> **What is required**
Exactly as they appear, restate the lines of the material, from the first through the one containing "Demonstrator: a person".

*** Opening of Excerpted data ***

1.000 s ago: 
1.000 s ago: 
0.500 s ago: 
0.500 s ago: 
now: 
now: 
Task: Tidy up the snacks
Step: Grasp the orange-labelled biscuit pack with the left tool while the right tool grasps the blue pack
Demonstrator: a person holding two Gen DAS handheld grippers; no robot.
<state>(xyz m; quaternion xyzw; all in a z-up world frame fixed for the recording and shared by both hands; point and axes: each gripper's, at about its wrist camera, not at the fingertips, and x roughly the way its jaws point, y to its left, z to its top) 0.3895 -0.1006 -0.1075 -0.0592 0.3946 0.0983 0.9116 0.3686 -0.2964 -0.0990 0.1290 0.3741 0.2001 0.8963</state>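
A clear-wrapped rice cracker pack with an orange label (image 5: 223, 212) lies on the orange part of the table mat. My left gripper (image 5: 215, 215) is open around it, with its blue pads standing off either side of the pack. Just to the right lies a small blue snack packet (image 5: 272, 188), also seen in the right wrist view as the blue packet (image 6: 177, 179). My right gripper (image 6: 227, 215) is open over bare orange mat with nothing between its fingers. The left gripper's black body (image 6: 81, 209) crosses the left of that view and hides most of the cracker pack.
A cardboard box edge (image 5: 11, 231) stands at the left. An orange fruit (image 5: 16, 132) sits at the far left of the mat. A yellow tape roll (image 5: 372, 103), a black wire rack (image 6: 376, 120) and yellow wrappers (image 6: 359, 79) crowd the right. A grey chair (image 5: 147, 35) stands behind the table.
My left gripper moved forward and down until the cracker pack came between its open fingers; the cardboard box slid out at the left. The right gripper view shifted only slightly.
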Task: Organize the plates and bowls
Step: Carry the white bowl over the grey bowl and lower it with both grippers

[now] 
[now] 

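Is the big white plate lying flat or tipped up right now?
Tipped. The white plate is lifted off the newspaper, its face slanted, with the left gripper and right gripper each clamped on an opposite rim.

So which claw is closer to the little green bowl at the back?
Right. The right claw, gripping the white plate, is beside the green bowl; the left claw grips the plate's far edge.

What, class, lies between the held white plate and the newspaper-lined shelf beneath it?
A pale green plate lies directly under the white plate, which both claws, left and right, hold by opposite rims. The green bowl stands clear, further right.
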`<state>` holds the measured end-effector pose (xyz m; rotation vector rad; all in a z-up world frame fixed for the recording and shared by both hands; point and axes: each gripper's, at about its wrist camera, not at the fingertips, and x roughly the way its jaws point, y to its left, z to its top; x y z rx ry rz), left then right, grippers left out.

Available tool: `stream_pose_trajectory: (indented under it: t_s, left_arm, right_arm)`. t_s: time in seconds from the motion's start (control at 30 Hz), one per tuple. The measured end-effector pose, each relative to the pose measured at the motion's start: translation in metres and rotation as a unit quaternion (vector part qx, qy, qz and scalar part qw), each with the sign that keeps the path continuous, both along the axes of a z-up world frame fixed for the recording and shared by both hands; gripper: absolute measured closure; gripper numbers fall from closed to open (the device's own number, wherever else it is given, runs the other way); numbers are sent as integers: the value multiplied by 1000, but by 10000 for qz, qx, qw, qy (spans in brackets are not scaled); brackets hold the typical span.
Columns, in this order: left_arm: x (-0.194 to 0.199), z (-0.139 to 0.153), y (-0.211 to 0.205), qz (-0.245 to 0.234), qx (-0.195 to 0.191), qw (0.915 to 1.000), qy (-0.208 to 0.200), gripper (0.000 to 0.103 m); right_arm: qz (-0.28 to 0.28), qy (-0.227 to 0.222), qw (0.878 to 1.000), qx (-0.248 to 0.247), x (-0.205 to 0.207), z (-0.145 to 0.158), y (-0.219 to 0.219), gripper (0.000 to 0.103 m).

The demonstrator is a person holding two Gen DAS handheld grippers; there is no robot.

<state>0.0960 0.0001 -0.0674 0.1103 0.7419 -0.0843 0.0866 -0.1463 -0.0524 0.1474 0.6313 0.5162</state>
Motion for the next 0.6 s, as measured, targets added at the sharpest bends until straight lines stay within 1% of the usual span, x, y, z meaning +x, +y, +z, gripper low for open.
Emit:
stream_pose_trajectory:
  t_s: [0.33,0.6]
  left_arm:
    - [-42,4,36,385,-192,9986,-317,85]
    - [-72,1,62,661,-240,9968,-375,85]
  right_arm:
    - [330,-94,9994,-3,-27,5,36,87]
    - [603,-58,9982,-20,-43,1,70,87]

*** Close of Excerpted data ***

> **Exercise solution**
1.000 s ago: 
1.000 s ago: 
0.500 s ago: 
0.500 s ago: 
now: 
now: 
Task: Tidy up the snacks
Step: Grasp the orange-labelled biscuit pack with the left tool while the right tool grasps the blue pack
Demonstrator: a person holding two Gen DAS handheld grippers; no robot.

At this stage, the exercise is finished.